Concept

List of games on I'm Sorry I Haven't a Clue

Summary
This is a list of games featured on BBC Radio 4's long-running "antidote to panel games", I'm Sorry I Haven't a Clue. Some are featured more frequently than others. The host gives a line of a poem, and each panelist has to continue the poem, continuing to speak until a buzzer sounds, at which point it goes to the next panelist. Tim Brooke-Taylor is reported to have expressed a strong hatred for this game. A song is played backwards, and the panelist has to guess what the song is. Panellists attempt to sing a song perfectly in tune while Colin Sell plays wrong notes, changes key and changes tempo. The name is a play on The Well-Tempered Clavier, and the game is identical to an exercise used by the father of the composer Charles Ives to train his son. Points are deducted from players who attempt to sing with their fingers in both ears.

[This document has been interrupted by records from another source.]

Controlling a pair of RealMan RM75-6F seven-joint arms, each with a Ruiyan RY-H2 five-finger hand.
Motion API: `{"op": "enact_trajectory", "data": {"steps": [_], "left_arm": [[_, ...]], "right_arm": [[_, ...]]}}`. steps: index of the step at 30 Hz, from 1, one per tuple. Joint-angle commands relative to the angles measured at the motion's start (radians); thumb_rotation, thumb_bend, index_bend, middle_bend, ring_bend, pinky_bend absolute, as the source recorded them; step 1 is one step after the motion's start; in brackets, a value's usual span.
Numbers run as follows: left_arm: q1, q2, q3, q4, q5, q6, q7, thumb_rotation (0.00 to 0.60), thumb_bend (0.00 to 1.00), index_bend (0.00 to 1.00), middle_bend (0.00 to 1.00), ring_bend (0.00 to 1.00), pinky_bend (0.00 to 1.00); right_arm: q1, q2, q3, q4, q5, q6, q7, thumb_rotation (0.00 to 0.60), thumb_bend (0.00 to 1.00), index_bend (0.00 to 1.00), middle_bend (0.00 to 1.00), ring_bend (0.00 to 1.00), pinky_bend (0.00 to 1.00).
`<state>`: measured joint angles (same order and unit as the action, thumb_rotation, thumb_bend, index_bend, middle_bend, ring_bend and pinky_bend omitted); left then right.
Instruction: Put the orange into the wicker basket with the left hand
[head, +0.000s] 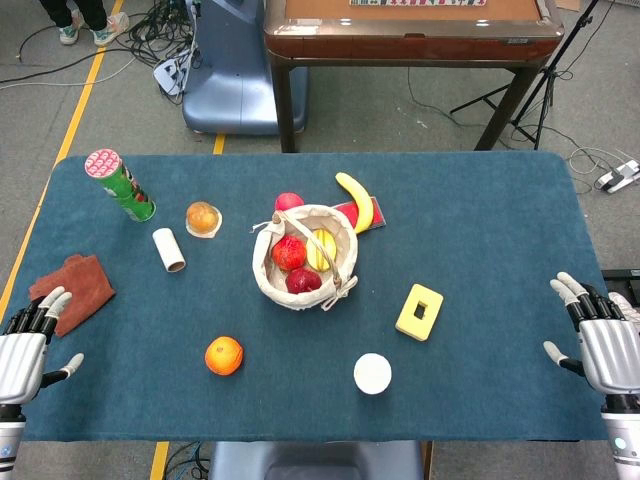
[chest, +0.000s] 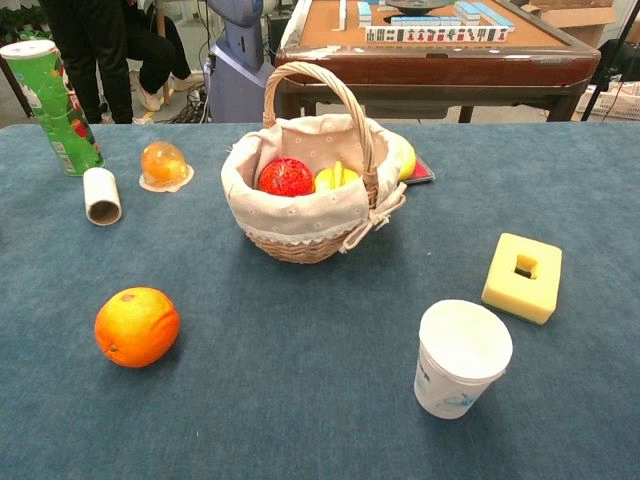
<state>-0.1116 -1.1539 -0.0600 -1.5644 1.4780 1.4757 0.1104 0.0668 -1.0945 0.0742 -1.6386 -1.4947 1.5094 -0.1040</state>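
One round orange (head: 224, 355) lay alone on the blue cloth-covered table (head: 480, 250), near the front edge, well apart from the wicker basket with cream fabric lining (head: 300, 262) at the table's middle. The basket held two red fruits and one yellow one in the head view; the chest view showed only one red fruit and the yellow one, the lining hiding the rest. Behind the basket lay one yellow banana (head: 355, 198) on a red flat item, mostly hidden, and one further red fruit, half concealed by the rim. Also present: one green cylindrical can with a pink lid (head: 120, 184), one white cardboard tube (head: 168, 249), one amber translucent jelly-like dome (head: 202, 217), one white paper cup (head: 372, 373), one yellow foam block with a rectangular hole (head: 419, 311), and one brown folded cloth (head: 76, 288). The left hand (head: 28, 350) rested at the table's left front corner, fingers spread, holding nothing; the right hand (head: 600, 340) sat at the right edge, likewise spread and unladen. Both hands were cut off by the frame and appeared only in the head view, as did the cloth.
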Motion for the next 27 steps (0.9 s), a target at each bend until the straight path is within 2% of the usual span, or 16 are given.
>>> {"op": "enact_trajectory", "data": {"steps": [1,10,16,27], "left_arm": [[-0.003,0.004,-0.001,-0.003,-0.002,-0.004,-0.002,0.6,0.22,0.1,0.08,0.1,0.15],[-0.01,0.011,-0.001,-0.003,0.01,-0.006,-0.016,0.6,0.22,0.1,0.08,0.1,0.15],[-0.044,0.031,0.006,0.008,0.055,-0.041,-0.078,0.6,0.22,0.1,0.08,0.1,0.15],[-0.188,0.042,0.077,0.049,0.268,-0.171,-0.267,0.6,0.22,0.11,0.08,0.1,0.15]], "right_arm": [[-0.002,0.001,0.002,0.003,-0.001,0.005,0.002,0.6,0.13,0.15,0.14,0.12,0.27],[-0.006,0.007,0.009,0.001,-0.004,0.02,0.009,0.6,0.13,0.15,0.14,0.12,0.27],[-0.004,0.022,0.024,-0.004,-0.004,0.035,0.002,0.6,0.13,0.15,0.14,0.12,0.27],[0.007,0.041,0.029,-0.022,0.0,0.018,-0.014,0.6,0.13,0.15,0.14,0.12,0.27]]}}
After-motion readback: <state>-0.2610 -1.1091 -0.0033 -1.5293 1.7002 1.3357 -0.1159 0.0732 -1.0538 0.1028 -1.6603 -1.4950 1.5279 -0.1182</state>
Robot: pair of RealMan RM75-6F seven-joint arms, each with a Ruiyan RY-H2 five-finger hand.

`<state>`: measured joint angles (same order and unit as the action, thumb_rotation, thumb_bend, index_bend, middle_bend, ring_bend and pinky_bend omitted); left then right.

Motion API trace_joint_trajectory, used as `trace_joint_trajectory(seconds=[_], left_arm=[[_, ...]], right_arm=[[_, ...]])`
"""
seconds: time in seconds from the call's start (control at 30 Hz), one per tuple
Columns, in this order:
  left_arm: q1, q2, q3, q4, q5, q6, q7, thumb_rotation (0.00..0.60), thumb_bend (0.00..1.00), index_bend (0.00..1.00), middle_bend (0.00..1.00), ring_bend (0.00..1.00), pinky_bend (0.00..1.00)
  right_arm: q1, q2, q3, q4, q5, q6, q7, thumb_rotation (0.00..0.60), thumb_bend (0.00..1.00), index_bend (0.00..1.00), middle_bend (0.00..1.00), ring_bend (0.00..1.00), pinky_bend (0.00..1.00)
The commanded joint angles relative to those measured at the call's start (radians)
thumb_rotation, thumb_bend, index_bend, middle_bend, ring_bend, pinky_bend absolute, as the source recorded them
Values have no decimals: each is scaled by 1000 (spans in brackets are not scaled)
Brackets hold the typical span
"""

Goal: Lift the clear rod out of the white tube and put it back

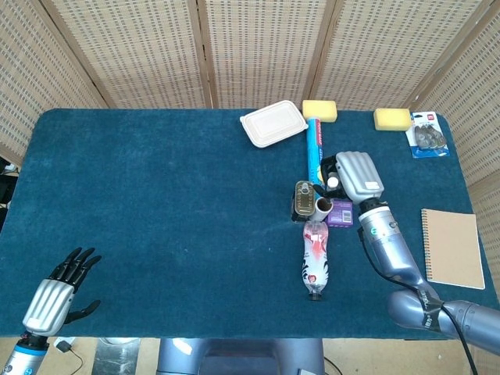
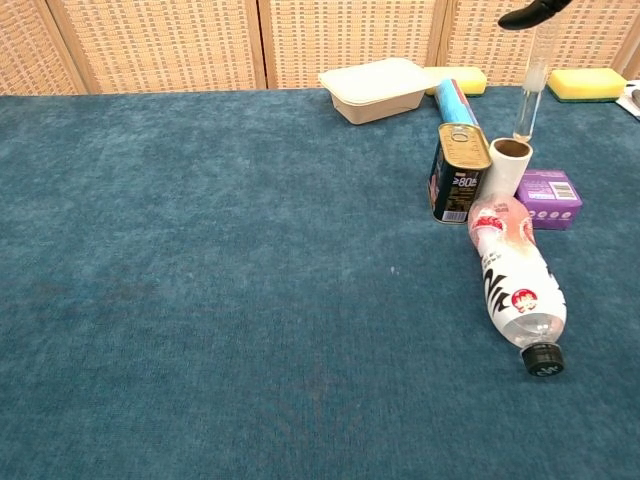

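Note:
The white tube (image 2: pixel 509 164) stands upright between a tin can (image 2: pixel 460 171) and a purple box (image 2: pixel 548 198); from the head view it shows as a brown-rimmed opening (image 1: pixel 323 206). The clear rod (image 2: pixel 530 92) hangs upright above the tube and slightly right of it, its lower end just over the rim. My right hand (image 1: pixel 357 176) holds the rod's top; only a dark fingertip (image 2: pixel 530 13) shows in the chest view. My left hand (image 1: pixel 61 287) rests at the near left table edge, fingers apart, holding nothing.
A plastic bottle (image 2: pixel 512 280) lies on its side in front of the tube. A blue roll (image 2: pixel 455 101), a white lidded container (image 2: pixel 377 88) and yellow sponges (image 2: pixel 586 83) sit behind. A notebook (image 1: pixel 453 248) and a blister pack (image 1: pixel 427 135) lie at the right.

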<state>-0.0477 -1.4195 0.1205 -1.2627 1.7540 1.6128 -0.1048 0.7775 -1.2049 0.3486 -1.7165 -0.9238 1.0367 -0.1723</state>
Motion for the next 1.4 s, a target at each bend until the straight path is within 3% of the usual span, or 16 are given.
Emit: trace_joint_trajectory(seconds=[0.03,1.4], left_arm=[[0,0,0,0,1,0,0,600,164,104,97,41,223],[-3,-4,5,0,2,-13,12,600,163,104,97,41,224]], right_arm=[[-2,-1,-1,3,1,-2,4,600,309,824,957,927,834],[7,-111,-52,109,-6,-53,14,600,309,824,958,927,833]])
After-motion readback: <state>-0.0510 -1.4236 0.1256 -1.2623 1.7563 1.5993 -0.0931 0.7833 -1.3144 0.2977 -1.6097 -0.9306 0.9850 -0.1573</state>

Each team has to improvise a blues song on a topic given by the other team, such as the "Trichologist's blues" or the "Kerry Packer blues". The songs invariably started with "I woke up this morning". The only exception was when one team had to sing the "I couldn't get to sleep last night blues". A variation was to improvise a madrigal or a calypso. The calypsos invariably started with "I [something relating to the topic] the other day". Panellists play a board game on the radio. It combines features of the UK edition of Monopoly, Scrabble, Trivial Pursuit, Operation, Jenga, chess, and solitaire, among others. A variation on the TV series Call My Bluff in which panellists all invent bluff definitions of words. However, unlike the original version, in which participants had to define obscure words, in the ISIHAC version, players had to define common words such as "porcupine". The winner was the "most convincing and least embarrassing". Panelists, in teams of two, are given perfectly innocuous songs; the objective is to make the song as suggestive as possible by the strategic censoring (via a buzzer) of innocent words.